Aventurière prisonnière de son destin familial, Sharrow part sur les traces de ce Graal perdu et revient sur son histoire et celle de sa famille. Les flash-backs nombreux mais amenés et agencés avec maîtrise donnent cette complexité et cette profondeur aux personnages et à leur quête, car on découvre au fil du livre non seulement leurs relations et comportements actuels mais aussi un peu plus à chaque fois sur le pourquoi du parce que, avec ces retours en arrière sur l’enfance de Sharrow, ses liens tendus avec sa demi-soeur, son rapport à la famille, ses engagements militaire et surtout la construction de sa deuxième famille, avec ses compagnons de guerre.
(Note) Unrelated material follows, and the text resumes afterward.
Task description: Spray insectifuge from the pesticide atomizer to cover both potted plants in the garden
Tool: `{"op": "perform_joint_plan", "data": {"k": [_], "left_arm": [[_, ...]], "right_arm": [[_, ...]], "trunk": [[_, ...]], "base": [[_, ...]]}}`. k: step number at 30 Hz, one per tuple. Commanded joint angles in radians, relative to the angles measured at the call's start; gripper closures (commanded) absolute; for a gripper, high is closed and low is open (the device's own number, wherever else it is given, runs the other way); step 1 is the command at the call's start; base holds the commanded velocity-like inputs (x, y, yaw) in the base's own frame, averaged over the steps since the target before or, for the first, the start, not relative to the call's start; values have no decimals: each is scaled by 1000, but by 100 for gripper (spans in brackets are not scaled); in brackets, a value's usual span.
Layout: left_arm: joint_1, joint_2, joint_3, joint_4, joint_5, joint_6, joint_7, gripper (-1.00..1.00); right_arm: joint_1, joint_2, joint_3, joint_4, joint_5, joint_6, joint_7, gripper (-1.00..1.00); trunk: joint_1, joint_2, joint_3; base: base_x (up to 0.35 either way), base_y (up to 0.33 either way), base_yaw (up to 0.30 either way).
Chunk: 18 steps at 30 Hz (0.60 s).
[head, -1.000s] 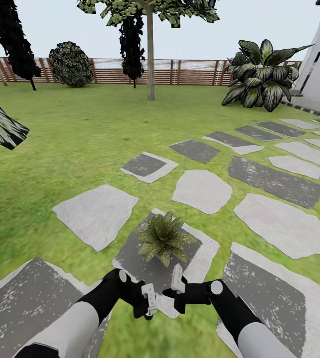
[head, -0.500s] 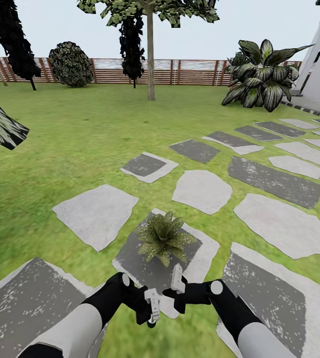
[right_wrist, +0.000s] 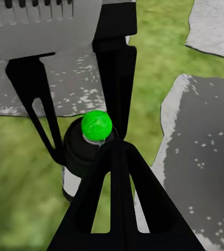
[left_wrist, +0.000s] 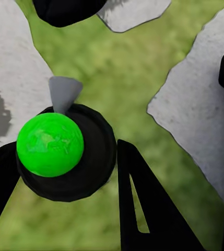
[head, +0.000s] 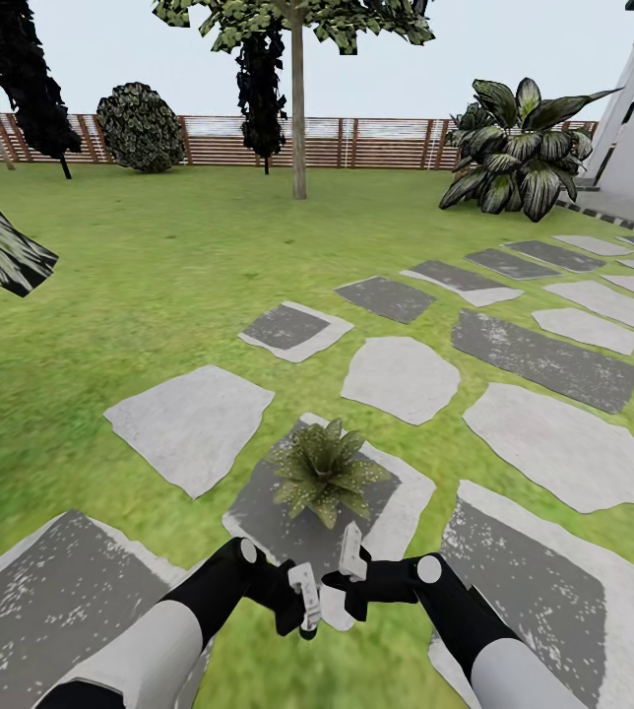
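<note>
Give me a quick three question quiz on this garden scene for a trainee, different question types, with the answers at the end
1. True or false: the potted plant stands on a stepping stone.
2. What runs along the far edge of the lawn? A) brick wall B) wooden fence C) pond
3. How many such low speckled potted plants appear in the head view?

Key: 1 true; 2 B; 3 one.
</note>
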Motion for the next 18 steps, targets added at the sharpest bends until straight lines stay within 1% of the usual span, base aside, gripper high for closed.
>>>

« Le ciel était plein de ténèbres. Il y avait les planètes, les lunes et les pâles nébuleuses aux minuscules et délicats tourbillons, et ils l’avaient eux-mêmes rempli de bric-à-brac, de circulation véhiculaire et d’emblèmes de mille langues différentes, mais ils ne pouvaient pas créer les cieux d’une planète à l’intérieur d’une galaxie, et ils ne pouvaient jamais espérer, dans aucun cadre de vraisemblance dont il puissent envisager l’existence, voyager où que ce soit au-delà de leur propre système solaire, ni dans l’abîme spatial universellement privé de sens entourant leur étoile isolée et délirante.
Dans un rayon de plus d’un million d’année-lumière -au bas mot-, dans toutes les directions, Thrial, malgré toute sa flamboyante dispersion d’énergie vivifiante et sa fertile progéniture de planètes-filles, était un astre orphelin. »
Un roman d’aventure incroyable, drôle, palpitant et sans faux rythme, nimbé de poésie et de mélancolie.